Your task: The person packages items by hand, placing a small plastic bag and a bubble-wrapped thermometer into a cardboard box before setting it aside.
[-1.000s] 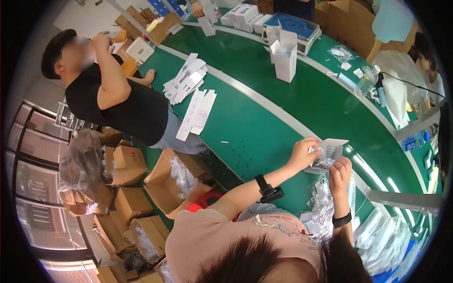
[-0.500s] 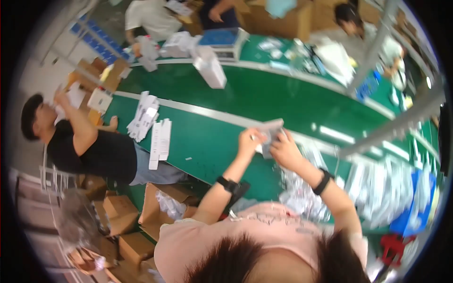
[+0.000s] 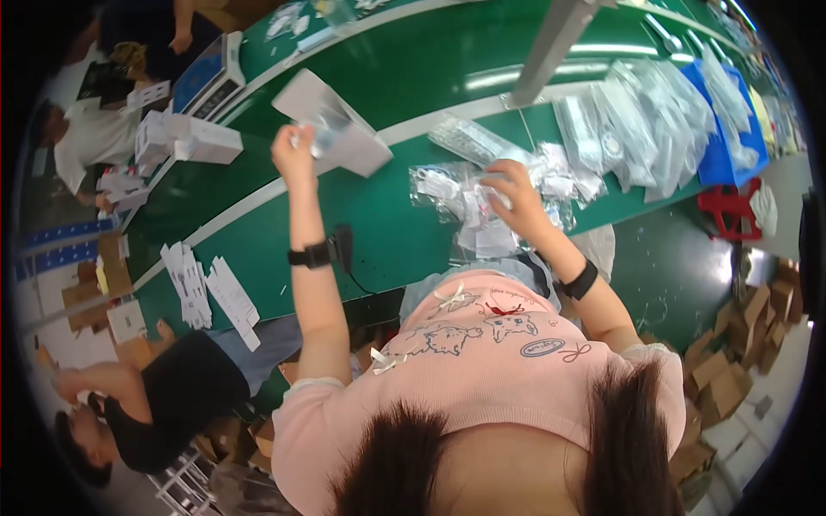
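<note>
My left hand (image 3: 295, 156) is closed at the open side of a tall white box (image 3: 370, 150) that lies tilted on the green bench. Its fingertips pinch a small clear and whitish thing, partly lost against the box, which looks like a plastic packet. To the right, my right hand (image 3: 516, 202) reaches into a pile of clear plastic packets (image 3: 486, 232) with white contents. Its fingers curl over the pile and close on a packet there; which one is partly hidden. Behind that hand lies a longer clear bag (image 3: 473, 138).
Large clear bags (image 3: 641, 129) hang over a blue bin (image 3: 731, 146) at the right. Flat white cartons (image 3: 206, 288) lie on the left of the bench (image 3: 370, 258). A metal post (image 3: 559, 52) rises beyond my hands. A person in black (image 3: 194, 391) works at the left.
My hands, together before on a greyish-white thing, are now apart: the left at the white box, the right in the packets. The whole view has swung to the right.
</note>
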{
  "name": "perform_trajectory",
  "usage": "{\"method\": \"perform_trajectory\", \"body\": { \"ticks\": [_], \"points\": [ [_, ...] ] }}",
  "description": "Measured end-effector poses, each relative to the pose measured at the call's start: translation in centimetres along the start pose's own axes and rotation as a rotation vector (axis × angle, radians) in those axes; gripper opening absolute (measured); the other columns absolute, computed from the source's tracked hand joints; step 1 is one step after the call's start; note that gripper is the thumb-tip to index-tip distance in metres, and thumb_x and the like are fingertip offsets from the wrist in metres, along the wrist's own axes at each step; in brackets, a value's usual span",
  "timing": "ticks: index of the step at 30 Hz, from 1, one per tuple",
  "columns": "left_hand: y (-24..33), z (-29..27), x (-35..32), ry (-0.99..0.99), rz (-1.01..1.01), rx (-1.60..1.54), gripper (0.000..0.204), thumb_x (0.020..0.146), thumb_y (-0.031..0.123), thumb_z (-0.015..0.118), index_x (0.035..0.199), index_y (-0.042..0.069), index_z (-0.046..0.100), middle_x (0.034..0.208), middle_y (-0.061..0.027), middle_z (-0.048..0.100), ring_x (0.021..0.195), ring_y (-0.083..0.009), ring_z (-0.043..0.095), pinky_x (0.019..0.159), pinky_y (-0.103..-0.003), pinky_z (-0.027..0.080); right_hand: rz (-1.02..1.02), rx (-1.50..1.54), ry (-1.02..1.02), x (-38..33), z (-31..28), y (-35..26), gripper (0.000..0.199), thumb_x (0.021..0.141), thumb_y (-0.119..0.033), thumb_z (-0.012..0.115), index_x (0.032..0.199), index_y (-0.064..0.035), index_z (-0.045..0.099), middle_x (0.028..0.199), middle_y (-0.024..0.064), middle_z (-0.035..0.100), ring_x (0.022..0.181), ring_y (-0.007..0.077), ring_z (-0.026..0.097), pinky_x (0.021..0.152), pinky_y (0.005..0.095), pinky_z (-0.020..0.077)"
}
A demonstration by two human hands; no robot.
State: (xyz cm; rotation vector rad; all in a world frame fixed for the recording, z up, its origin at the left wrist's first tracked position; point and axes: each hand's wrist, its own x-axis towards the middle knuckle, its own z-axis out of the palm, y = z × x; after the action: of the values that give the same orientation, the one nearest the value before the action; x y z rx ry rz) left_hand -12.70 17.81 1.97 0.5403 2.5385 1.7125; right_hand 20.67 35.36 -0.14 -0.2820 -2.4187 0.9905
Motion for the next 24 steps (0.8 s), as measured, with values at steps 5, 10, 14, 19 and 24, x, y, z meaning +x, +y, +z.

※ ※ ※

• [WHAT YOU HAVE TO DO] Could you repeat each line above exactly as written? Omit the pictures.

• [SOLUTION TO THE EXERCISE]
Your task: The person packages items by hand, placing a small plastic bag and a bubble-wrapped thermometer into a cardboard box before setting it aside.
[-1.000s] 
[-0.500s] 
[+0.000s] 
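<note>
My left hand (image 3: 295, 156) is closed at the open side of a tall white box (image 3: 370, 150) that lies tilted on the green bench. Its fingertips pinch a small clear and whitish thing, partly lost against the box, which looks like a plastic packet. To the right, my right hand (image 3: 516, 202) reaches into a pile of clear plastic packets (image 3: 486, 232) with white contents. Its fingers curl over the pile and close on a packet there; which one is partly hidden. Behind that hand lies a longer clear bag (image 3: 473, 138).
Large clear bags (image 3: 641, 129) hang over a blue bin (image 3: 731, 146) at the right. Flat white cartons (image 3: 206, 288) lie on the left of the bench (image 3: 370, 258). A metal post (image 3: 559, 52) rises beyond my hands. A person in black (image 3: 194, 391) works at the left.
My hands, together before on a greyish-white thing, are now apart: the left at the white box, the right in the packets. The whole view has swung to the right.
</note>
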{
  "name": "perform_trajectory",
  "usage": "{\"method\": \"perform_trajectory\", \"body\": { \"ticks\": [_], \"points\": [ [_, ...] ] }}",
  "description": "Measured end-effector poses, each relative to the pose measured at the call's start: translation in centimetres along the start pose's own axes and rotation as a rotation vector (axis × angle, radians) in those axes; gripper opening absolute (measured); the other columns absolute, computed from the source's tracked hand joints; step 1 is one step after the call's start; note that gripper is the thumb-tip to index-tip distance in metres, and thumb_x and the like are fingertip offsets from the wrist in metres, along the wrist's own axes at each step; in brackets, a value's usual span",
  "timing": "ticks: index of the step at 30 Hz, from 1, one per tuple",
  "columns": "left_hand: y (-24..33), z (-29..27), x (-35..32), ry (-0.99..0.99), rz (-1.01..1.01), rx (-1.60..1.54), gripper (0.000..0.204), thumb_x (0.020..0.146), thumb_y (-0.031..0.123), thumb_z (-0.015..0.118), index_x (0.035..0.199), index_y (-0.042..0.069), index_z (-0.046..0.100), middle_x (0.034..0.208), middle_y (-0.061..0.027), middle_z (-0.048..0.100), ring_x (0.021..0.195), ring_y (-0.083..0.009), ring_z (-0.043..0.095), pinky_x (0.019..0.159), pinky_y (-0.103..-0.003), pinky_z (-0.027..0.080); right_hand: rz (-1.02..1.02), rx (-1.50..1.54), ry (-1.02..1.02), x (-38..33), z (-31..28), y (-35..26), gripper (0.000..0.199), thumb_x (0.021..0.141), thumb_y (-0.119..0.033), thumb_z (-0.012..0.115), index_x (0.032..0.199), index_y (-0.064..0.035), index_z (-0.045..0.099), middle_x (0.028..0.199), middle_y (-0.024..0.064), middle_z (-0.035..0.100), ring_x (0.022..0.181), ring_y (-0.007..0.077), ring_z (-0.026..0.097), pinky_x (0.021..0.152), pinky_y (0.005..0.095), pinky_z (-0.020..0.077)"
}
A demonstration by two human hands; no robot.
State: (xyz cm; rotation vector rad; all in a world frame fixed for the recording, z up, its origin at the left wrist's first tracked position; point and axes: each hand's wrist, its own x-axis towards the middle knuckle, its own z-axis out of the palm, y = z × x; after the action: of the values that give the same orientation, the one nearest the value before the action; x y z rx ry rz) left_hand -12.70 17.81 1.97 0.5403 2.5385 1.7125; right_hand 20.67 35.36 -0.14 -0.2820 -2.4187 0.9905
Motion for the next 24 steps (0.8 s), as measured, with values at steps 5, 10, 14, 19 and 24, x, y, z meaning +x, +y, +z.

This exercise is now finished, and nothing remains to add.